Objective: This study aimed to investigate whether the association of chronic stress with obesity is independent of genetic risk and test whether it varies by the underlying genetic risk.
Methods: The analysis included data from the Hispanic Community Health Study/Study of Latinos, a community-based study of Hispanic/Latinos living in four US communities (Bronx, NY; Chicago, IL; Miami, FL; San Diego, CA). The sample consisted of 5336 women and 3231 men who attended the Hispanic Community Health Study/Study of Latinos second in-person examination, had measures of obesity, and chronic stress, and were genotyped. Chronic stress burden was assessed by an eight-item scale. An overall polygenic risk score was calculated based on the summary statistics from GIANT and UK BioBank meta-analysis of body mass index (BMI) genome-wide association studies. Mixed-effect models were used to account for genetic relatedness and sampling design, as well as to adjust for potential confounders.
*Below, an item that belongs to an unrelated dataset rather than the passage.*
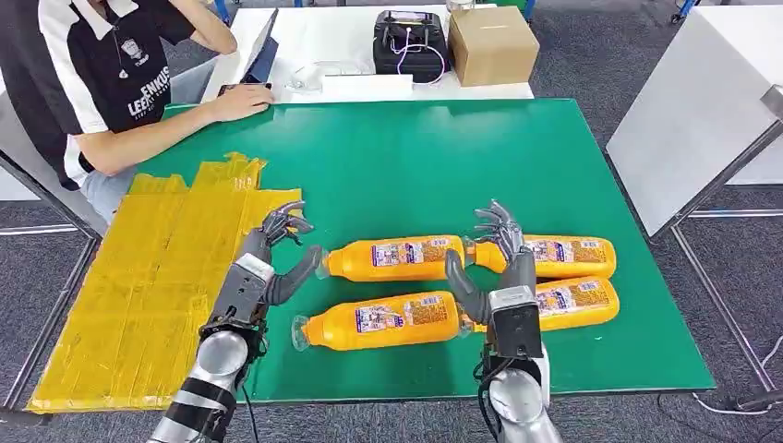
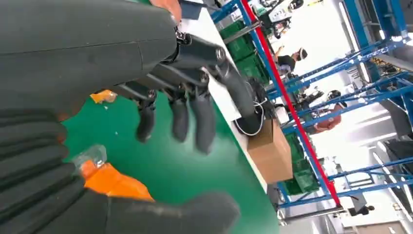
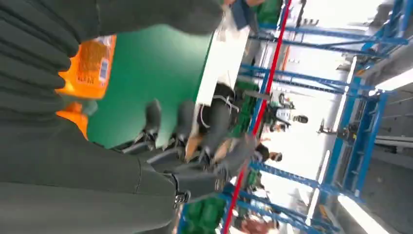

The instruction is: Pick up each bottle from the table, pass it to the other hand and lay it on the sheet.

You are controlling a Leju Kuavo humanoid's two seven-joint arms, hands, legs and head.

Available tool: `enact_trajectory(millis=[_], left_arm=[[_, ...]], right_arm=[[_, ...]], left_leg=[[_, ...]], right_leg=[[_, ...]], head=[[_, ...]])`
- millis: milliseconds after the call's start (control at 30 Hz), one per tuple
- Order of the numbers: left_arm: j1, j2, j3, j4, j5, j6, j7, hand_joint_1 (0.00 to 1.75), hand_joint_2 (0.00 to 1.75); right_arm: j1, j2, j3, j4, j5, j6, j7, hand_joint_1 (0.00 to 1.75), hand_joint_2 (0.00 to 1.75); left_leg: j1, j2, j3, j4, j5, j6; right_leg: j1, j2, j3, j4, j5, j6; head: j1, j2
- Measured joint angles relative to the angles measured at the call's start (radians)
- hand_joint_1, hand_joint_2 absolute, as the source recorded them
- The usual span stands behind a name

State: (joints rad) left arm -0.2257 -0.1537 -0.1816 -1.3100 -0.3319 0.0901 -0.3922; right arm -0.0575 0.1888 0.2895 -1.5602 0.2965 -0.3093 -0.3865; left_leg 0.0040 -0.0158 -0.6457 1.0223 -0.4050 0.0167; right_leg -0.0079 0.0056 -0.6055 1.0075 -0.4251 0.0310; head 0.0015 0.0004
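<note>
Several orange bottles lie on their sides on the green table [image 1: 415,157]: one [image 1: 397,257] in the middle, one [image 1: 383,319] nearer the front edge, and two on the right [image 1: 563,256] [image 1: 577,302]. A yellow sheet [image 1: 148,277] covers the table's left part. My left hand [image 1: 268,263] hovers open at the sheet's right edge, just left of the middle bottle's cap [image 2: 92,157]. My right hand [image 1: 494,268] is open above the gap between the middle and right bottles, with an orange bottle [image 3: 90,66] close under it. Neither hand holds anything.
A person [image 1: 111,74] sits at the far left with a forearm resting on the table's corner by a laptop [image 1: 261,51]. Behind the green table, a white table carries a black device [image 1: 409,41] and a cardboard box [image 1: 491,43]. Another white table [image 1: 692,111] stands at the right.
</note>
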Motion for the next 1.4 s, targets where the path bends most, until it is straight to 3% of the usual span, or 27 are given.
enact_trajectory(millis=[100,233,333,533,800,1400], left_arm=[[0.000,-0.003,0.004,0.000,0.017,-0.015,0.000,0.00,1.75],[0.001,-0.008,0.008,0.000,0.020,-0.019,0.000,0.00,1.75],[0.002,-0.010,0.011,-0.001,0.030,-0.036,0.002,0.00,1.75],[0.003,-0.015,0.018,-0.003,0.033,-0.044,0.005,0.00,1.75],[0.003,-0.027,0.024,-0.003,0.084,-0.102,0.005,0.00,1.75],[-0.007,-0.039,0.033,0.000,0.120,-0.135,-0.003,0.00,1.75]], right_arm=[[-0.021,-0.009,0.018,0.006,0.167,-0.058,0.076,0.00,1.75],[-0.050,-0.026,0.034,0.019,0.271,-0.071,0.133,0.00,1.75],[-0.097,-0.058,0.063,0.056,0.503,-0.058,0.274,0.00,1.75],[-0.148,-0.085,0.083,0.106,0.571,-0.054,0.316,0.00,1.75],[-0.251,-0.122,0.155,0.248,0.850,0.042,0.449,0.00,1.75],[-0.423,-0.120,0.195,0.696,0.928,0.079,0.509,0.00,1.75]], left_leg=[[0.000,0.000,0.000,0.000,0.000,0.000],[0.000,0.000,0.000,0.000,0.000,0.000],[0.000,0.000,0.000,0.000,0.000,0.000],[0.000,-0.001,0.000,0.000,0.001,0.000],[0.000,-0.001,0.000,0.000,0.001,0.000],[0.000,-0.001,0.000,0.000,0.001,0.000]], right_leg=[[0.000,0.000,0.000,0.000,0.000,0.000],[0.000,0.000,0.001,0.000,0.000,0.000],[0.000,0.000,0.000,0.000,0.000,0.000],[0.000,-0.001,0.001,0.000,0.000,0.000],[0.000,-0.001,0.000,0.000,0.000,0.000],[0.000,-0.001,0.000,0.000,0.000,0.000]], head=[[0.000,0.000],[0.000,0.000],[0.000,0.000],[0.000,0.000],[0.000,0.000],[0.000,0.000]])
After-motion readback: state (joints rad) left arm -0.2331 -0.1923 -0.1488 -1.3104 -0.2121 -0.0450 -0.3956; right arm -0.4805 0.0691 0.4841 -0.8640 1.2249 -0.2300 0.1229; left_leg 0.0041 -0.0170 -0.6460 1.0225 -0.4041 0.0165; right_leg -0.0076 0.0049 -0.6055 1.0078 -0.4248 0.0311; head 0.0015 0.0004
Results: A higher number of chronic stressors were associated with both BMI ( β [log odds] = 0.31 [95% confidence interval = 0.23-0.38]) and obesity ( β [log odds] = 0.10 [95% confidence interval = 0.07-0.13]), after adjustment for covariates and genetic risk. No interactions were found between chronic stress and the genetic risk score for BMI or obesity.
Conclusions: We did not find evidence for an interaction between chronic stress and polygenic risk score, which was not consistent with other publications that showed greater BMI or obesity in the groups with high stressors and elevated genetic risk.